Da cinquant’anni la Sardegna soffre la sete. E nel Sassarese la sete è diventata abitudine, come il maestrale. Altrove, nel Cagliaritano, la modernità ha cancellato i serbatoi sui tetti e le vasche da bagno riempite di notte. Qui no. Qui, nel 2025, si aspetta ancora l’autobotte come un tempo si aspettava la pioggia.
Il comunicato di Abbanoa non lascia spazio ai giri di parole: i bacini del Bidighinzu e del Temo sono sotto i livelli minimi. A secco mezza provincia. Sorso, Sennori, Ittiri, Ossi, Bosa, Macomer, e pure Usini, Thiesi, Ploaghe, Uri. Nomi che tornano ogni anno come un rosario stanco, scandito dalla parola “interruzione”.
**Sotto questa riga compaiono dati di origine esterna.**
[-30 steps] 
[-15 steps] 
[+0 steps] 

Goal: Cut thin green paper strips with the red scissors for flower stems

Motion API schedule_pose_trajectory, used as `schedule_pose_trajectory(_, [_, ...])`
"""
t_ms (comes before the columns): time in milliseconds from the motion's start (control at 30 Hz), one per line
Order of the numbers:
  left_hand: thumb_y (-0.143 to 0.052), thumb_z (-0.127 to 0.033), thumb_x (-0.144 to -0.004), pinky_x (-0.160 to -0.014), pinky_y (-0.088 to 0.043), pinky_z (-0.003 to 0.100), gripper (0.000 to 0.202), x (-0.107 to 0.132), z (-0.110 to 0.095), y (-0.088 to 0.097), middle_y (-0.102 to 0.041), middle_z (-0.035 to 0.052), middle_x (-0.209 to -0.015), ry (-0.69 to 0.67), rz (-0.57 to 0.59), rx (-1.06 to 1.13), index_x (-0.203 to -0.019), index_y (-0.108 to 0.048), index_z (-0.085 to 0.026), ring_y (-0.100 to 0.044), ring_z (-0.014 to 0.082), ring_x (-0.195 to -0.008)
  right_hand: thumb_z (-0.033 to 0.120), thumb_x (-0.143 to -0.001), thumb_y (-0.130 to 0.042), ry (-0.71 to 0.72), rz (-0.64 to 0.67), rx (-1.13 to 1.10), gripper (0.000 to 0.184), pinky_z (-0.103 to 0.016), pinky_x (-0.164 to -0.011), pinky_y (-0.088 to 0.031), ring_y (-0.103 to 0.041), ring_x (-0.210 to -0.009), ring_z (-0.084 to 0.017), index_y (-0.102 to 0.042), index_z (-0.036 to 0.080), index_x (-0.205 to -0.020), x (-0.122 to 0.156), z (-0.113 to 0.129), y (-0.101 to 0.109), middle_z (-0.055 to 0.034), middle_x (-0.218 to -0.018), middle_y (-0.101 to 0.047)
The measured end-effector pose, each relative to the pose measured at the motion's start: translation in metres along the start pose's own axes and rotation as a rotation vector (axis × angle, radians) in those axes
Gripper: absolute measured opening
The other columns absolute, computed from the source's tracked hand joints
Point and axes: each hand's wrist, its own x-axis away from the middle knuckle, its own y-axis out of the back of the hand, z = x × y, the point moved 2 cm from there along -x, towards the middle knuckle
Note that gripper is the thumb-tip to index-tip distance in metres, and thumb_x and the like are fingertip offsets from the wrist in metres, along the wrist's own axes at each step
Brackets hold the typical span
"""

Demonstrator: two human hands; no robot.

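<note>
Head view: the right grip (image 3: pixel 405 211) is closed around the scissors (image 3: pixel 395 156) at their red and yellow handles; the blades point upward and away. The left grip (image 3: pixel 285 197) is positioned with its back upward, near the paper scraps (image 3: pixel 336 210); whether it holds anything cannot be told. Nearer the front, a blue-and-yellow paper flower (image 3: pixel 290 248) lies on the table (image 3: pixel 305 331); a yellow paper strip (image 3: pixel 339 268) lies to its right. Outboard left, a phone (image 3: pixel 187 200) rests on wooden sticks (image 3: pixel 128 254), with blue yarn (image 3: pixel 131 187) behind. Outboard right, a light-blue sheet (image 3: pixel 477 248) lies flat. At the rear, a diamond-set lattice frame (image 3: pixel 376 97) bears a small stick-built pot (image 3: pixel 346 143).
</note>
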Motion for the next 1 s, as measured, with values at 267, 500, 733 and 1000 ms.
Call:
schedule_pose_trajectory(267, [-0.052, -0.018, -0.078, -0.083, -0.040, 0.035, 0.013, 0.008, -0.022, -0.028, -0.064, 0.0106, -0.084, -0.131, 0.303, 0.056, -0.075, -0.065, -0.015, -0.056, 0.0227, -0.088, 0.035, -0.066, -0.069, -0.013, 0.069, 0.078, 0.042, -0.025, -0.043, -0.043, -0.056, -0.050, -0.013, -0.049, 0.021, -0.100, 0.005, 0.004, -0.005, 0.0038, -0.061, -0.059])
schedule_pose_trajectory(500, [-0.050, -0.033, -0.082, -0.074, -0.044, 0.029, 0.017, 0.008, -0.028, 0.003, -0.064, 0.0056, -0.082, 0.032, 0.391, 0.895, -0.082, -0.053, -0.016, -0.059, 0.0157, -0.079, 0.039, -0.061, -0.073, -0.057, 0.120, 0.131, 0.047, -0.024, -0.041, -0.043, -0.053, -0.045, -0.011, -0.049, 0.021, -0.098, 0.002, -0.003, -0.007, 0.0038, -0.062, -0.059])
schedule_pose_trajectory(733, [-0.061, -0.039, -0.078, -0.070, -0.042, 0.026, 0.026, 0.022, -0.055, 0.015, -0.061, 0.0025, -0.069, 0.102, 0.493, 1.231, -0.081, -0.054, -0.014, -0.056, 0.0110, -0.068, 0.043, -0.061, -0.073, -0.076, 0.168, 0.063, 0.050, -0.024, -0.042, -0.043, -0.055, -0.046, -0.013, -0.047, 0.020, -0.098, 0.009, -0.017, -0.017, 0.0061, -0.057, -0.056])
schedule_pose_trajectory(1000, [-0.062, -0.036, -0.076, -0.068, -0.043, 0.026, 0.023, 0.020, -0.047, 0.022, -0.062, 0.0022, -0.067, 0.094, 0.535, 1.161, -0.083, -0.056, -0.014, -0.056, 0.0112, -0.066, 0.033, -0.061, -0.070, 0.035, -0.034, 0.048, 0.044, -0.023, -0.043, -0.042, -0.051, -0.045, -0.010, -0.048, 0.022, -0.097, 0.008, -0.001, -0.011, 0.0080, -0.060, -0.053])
La Regione Sardegna, denuncia la consigliera regionale di Fratelli d’Italia, Francesca Masala, «è responsabile della gravità del problema perché negli anni non ha pianificato, non ha progettato, non è stata in grado di bandire appalti né di coinvolgere in gare nazionali e internazionali ingegneri e imprese». Non servono perifrasi: la politica non ha fatto nulla. O, se ha fatto, non si è visto. Masala parla chiaro, e non fa sconti neppure ai governi regionali di centrodestra che l’hanno preceduta: «La Regione non ha fatto niente e credo che continuerà a non fare niente, disperdendo risorse nel dichiarare l’emergenza annuale, ciclica e continua». Un’emergenza che, se si ripete ogni anno, emergenza non è più. È un fallimento di sistema.
Il costo? Milioni di euro in interventi-tampone, autobotti e promesse evaporate. E mentre si discute di fondi e appalti, la gente continua a lavarsi a turno, come negli anni Settanta. Masala conclude con un appello alla presidente Alessandra Todde: «Agisca ora che le acque, per lei, pare si siano calmate. Inizi a lavorare per risolvere i problemi delle nostre comunità». La battuta finale, verrebbe da dire, è già scritta: in Sardegna l’acqua manca, ma di parole ne abbiamo sempre in abbondanza.